'HitRECord on TV' is the show Joseph Gordon-Levitt wants to makeAdd to Favorites | HitRECord on TV
In the first episode of Joseph Gordon-Levitt's new Pivot series "HitRECord on TV," the actor and sometimes director is nearly jumping off the screen in excitement. That, he explains, is because he really is that thrilled about this project.
"It certainly is a great deal of wish fulfillment for me, this show. It's a long time coming," Gordon-Levitt tells Zap2it and a group of reporters at TCA 2014 winter press tour. "If you notice that I'm excited, it's because I am."
HitRECord, an online collaborative production company, was originally started by Gordon-Levitt in 2005 with his brother Dan Gordon-Levitt as a way for them to post videos. They later relaunched the site in January 2010 at Sundance Film Festival as a medium for others to take part in this community of collaborators whose joint mission was to work together to create new art. JGL makes it clear in HitRECord's mission statement that those looking for individual fame should turn to YouTube and MySpace, while those who wanted to work with peers should stay with them.
Over time HitRECord's popularity grew, and its community (which is filled slightly more with females than with males) created projects like "The Tiny Book of Tiny Stories" books and the "Move on the Sun" CD, as well as a number of short films. With variety show "HitRECord on TV," JGL and executive producers Jared Geller and Brian Graden are hoping to expand HitRECord's audience even more -- especially since Pivot recently announced a Season 2.
"One of the things that's exciting about being able to do a second season is we hope that, now that people will see what it is that we're making, it will draw even more people to come and contribute and collaborate with us," Geller tells Zap2it. "What we've been finding for the past four or five years that we've been doing this is the more people who collaborate, the wider the funnel is, the better the art is."
In the first episode, which premieres on Pivot on Jan. 18 at 10 p.m. ET/PT, Elle Fanning plays the central character in a short film. In episode 2, Tony Danza performs with Gordon-Levitt. Later episodes feature a Rian Johnson-scripted short about an old shoe being thrown away, while Gordon-Levitt's "Don Jon" star Scarlett Johansson contributes her voice to a piece called "Two Player Game" about dating.
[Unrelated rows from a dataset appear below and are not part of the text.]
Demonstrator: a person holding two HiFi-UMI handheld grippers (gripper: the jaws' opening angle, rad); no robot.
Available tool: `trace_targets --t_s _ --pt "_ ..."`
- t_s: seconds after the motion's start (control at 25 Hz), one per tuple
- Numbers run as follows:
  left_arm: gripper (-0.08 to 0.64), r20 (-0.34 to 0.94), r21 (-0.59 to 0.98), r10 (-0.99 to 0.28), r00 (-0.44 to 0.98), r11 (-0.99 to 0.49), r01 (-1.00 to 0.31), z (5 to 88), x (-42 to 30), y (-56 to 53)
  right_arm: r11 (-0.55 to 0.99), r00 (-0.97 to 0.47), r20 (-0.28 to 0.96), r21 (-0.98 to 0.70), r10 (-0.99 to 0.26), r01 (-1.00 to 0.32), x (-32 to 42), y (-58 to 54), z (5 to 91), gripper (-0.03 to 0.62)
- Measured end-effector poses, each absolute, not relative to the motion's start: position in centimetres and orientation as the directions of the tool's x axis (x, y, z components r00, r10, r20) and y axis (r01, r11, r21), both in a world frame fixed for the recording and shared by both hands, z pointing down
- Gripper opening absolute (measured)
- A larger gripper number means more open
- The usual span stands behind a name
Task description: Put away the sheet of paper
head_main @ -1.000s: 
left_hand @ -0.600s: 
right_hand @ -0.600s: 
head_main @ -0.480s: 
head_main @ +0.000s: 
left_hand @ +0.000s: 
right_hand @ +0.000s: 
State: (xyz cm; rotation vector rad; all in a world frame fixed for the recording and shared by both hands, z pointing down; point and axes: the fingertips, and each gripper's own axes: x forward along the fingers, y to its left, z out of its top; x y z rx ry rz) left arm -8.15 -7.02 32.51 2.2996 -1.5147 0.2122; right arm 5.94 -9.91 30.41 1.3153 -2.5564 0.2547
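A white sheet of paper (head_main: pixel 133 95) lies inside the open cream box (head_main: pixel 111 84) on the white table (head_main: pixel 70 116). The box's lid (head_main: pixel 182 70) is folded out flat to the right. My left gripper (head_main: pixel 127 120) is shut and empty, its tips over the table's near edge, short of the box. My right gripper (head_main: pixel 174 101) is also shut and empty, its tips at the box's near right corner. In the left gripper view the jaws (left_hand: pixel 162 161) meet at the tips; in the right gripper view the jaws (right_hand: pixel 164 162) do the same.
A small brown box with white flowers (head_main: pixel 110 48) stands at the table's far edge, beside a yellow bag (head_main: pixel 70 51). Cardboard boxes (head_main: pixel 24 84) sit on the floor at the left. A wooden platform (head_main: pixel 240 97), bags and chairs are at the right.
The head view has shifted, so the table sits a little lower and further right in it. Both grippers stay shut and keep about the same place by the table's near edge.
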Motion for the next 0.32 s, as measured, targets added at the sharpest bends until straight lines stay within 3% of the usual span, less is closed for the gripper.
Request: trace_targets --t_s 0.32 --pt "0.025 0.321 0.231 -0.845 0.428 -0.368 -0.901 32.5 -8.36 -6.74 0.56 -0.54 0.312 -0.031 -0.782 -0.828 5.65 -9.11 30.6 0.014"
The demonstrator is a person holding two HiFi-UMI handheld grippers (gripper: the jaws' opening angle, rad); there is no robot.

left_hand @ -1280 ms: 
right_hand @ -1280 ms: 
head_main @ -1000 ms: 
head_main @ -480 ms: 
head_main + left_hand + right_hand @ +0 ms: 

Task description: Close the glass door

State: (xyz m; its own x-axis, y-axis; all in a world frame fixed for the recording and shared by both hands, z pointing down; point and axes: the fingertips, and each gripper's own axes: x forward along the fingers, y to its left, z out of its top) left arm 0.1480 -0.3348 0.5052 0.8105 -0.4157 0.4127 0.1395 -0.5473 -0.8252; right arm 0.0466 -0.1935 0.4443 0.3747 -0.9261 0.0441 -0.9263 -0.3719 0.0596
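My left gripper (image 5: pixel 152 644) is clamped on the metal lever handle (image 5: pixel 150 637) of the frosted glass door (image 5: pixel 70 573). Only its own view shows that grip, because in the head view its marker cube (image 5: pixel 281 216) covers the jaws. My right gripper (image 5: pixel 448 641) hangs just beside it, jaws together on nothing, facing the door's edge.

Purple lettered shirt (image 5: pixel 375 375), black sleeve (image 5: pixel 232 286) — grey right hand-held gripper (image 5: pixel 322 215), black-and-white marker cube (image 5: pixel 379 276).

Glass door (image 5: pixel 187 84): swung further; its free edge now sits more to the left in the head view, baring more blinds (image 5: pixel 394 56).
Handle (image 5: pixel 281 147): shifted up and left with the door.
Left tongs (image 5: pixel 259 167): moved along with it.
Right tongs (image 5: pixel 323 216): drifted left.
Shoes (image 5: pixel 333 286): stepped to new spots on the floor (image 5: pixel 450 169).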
But the celebrity guests in each episode aren't the draw of "HitRECord on TV;" it's the community.
"We didn't want to do a song with Tony Danza because it was Tony Danza. It was because it made so much sense to do that. We wanted to do a musical number with Joe and someone, and Tony was the perfect fit," Geller explains. "Certain kinds of collaboration, we have to work with artists in person to do that."
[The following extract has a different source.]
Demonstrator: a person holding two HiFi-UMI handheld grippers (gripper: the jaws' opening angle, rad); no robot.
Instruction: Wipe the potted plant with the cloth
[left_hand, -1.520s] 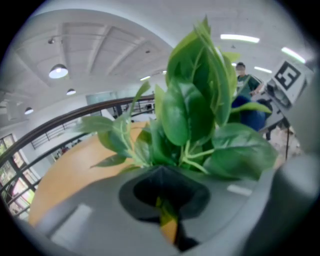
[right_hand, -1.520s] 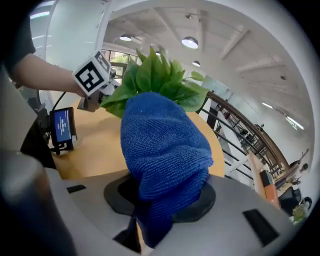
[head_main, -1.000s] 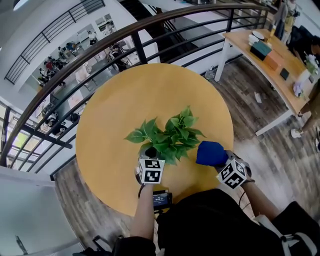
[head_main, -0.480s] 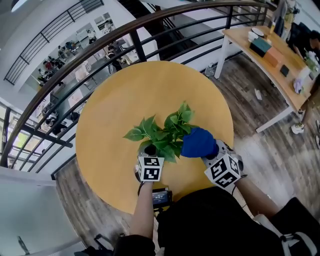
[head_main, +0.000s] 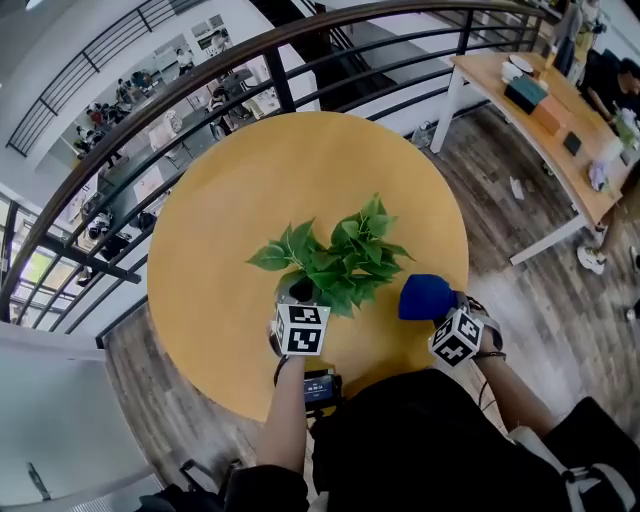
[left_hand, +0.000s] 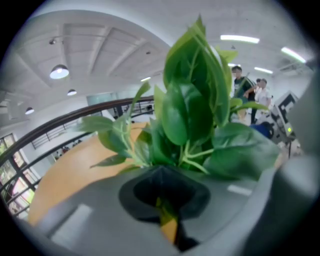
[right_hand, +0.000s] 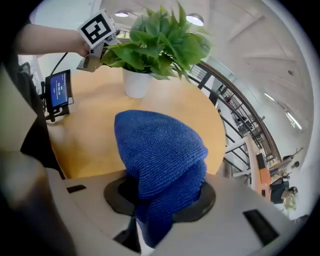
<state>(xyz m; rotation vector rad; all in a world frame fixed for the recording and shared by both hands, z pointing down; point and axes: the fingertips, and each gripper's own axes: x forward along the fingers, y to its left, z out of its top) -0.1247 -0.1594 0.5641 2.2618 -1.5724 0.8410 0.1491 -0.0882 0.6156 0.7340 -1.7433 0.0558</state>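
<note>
A leafy green potted plant in a white pot stands on the round wooden table, toward its near side. My left gripper is at the plant's near left; its jaws stand nearly together with a bit of green between them, right at the base of the leaves. My right gripper is shut on a bunched blue cloth, held just right of the foliage and apart from it. In the right gripper view the cloth bulges over the jaws, short of the plant.
A small device with a lit screen sits at the table's near edge. A dark railing curves behind the table. A long desk with boxes stands at the far right, over wooden floor.
The right gripper brought the cloth against the plant's right leaves half a second ago and has since drawn back to the right. The left gripper has stayed at the plant.
</note>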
While Geller and Graden say they're open to maybe one day doing acting casting calls to have HitRECord community members take the actor roles instead of famous actors, Gordon-Levitt is against it. He doesn't like the way it constricts who has the opportunity to participate.
"I don't love that idea because then it's limited to people in LA," he says. "Who doesn't like the idea of allowing great artists all over the world to come together and work together and participate and have an audience?"
Gordon-Levitt spent all of 2013 making "HitRECord on TV's" first season, with the exception of a week shooting "Sin City: A Dame to Kill For" and promoting "Don Jon." He doesn't expect Season 2 to take as much time to make because his team resolved any hiccups in production during Season 1. Up next, he and Graden and Geller are taking "HitRECord on TV's" first four episodes to Sundance where they'll give it its "coming out party," and they couldn't be more thrilled.
"It's only the second time in television history that a television show is premiering at the film festival, and so to be recognized by Sundance as an official selection of the festival is sensational. It feels really good," Geller says.
Gordon-Levitt makes a point of saying that he looks up to Robert Redford's creation of Sundance, which he clearly feels mirrors the creation of HitRECord. So would he ever want to make a physical HitRECord festival like Sundance?
"Who knows? The possibilities are endless," JGL says with a coy smile.
Geller and Graden also feel that they could potentially release HitRECord feature films one day. But for now, it's about helping "HitRECord on TV" resonate with a new audience.
"It's touching something deeper in people who are tired of TV where it's all about competing or being the best or slapping your friends or whatever," Graden says. "It's somehow resonating with people who hope that cooperation, collaboration and creativity could be on television; could touch those values."
"HitRECord on TV" premieres on Saturday, Jan. 18 at 10 p.m. on Pivot.